Jeff

Ten weeks after Jeff Burrell was born in rural NE Ohio his Welsh-Apache mother handed him over to his French-Canadian father and left.
His father was a womanizer, and over a lifetime of 14 marriages total,  according to Jeff more than once hewas married to three different women at once. Jeff, now 62, has several step-brothers and sisters, but he earned the role of “punching bag,” for everything that went wrong in his father’s life, mentally, physically or financially.
When his father was between wives, Jeff went to live with his paternal grandmother, who taught him to respect other people, especially women, and to love reading. Jeff’s school grades were always good. He loved sports, excelling in both football and springboard diving. His father was jealous, Jeff said, having always gotten Ds in school and never doing well at any sport.

When Jeff was 17 he wanted to enlist in the military so he could leave home. The Coast Guard offered him the first possible entry date, so he went there. His father sign off on it. His high school let him graduate early.
He spent three years and four months, mostly on an icebreaker in northern Alaska or the Antarctic. As an engine man, it was often 110 degrees indoors, but subzero outside. He was glad to get out because, “the only females out there were penguins.”

Arriving home after his service, when exiting the airport a kid throwing a snowball knocked his dress cap off his head and he decided right then he needed to live somewhere warm. He flipped a quarter and ended up near Tampa, Florida driving a forklift in warehouses as well as driving sanitation truck, until a rat as long as his forearm crawled up his leg. “We called it a Scandinavian Wolf Rat. It was big enough to put a saddle on and ride.” About that time his father needed heart surgery so he went home for a while, to help the family make ends meet.

In the blizzard of 1978, when people in Ohio were stranded for days, he crawled out a window, found his way to the Red Cross center and offered his services. His knowledge of shortcuts through the city’s streets were useful in delivering emergency medicines and food. He was teamed up with another volunteer, whom he later married.
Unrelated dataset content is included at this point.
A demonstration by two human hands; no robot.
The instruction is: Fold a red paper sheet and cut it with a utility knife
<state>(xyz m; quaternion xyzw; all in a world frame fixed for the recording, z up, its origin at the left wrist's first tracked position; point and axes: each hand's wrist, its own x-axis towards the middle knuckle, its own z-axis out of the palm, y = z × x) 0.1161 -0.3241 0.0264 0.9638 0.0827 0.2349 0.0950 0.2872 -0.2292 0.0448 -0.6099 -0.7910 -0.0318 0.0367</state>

They had two children. Though the marriage broke up after 13 years when she got pregnant by another man, he stays in touch with his children and five grandchildren through Facebook.

 About his wife cheating, he said, “Discretion is the better part of valor. I needed to put some real estate between us.” Out came that quarter again. This time he ended up in Missouri at a poultry packing plant. Until a record ice storm killed all the breeding hens. Company officials said it would be six months before there was any work, so he kept moving and came to California.

Jeff kept in shape doing martial arts. Admitting he has a temper and a Napoleon complex, “I used to fight people just because they were on the same side of the street I was on,” he said. “About 99% of the time I could beat a bigger guy because I understand how to use leverage. They called me Jeff ‘The Wrath’ Taft.”

In San Diego he found work quickly driving a forklift. Things were going well until he was in a car accident in Mexico. His boss wanted paperwork from the doctor, which Jeff couldn’t get because he didn’t have the money to pay the doctor and the doctor wouldn't sign any paperwork without money. So, along came an illicit offer to smuggle people and pot across the border. He quit his job and gave it a try. But that only landed him in the first of two federal and two state prison sentences. The other infractions were for grand theft auto, where he’s steal cars in Pacific Beach and sell them in Tijuana for parts.
It was in prison that he learned the prescription drugs he was taking to handle a diagnosis of environmental stress, were not only heavily over-prescribed, but that the diagnosis was wrong. He is actually bipolar, and the new medication has made him a calmer, less angry person.

Out of prison he went to VVSD, the Veteran’s Village of San Diego, where he fell over a table one day in the cafeteria, suffering from clogged arteries. Revived, the doctors discovered not one but three blockages. He ended up with triple bypass surgery in 2011. Physically recovering from the surgery and finishing his two-year program at VVSD, the VASH housing program tried to set him up with HUD-funded housing. But Jeff was always too late to get to a landlord’s door to file his application, he said, since he was limited to public transportation. His case worker said he was now someone else’s case and she couldn’t help him. “I felt ostracized and abandoned by the VA, like I was between a dog and a fire hydrant,” he said.

He did end up finding a landlord who would give him a chance. But when that landlord died and his wife took over management, Jeff was out. She didn’t like that he had female visitors after hours, he said, while cutting an empty water carton into a water dish for his dog Billie Jack.

He’s been living on the streets, under a tarp in The Bottoms, for two years now. “I’ll do anything I can to get me four walls and a roof,” he said. “I hope that comes soon.”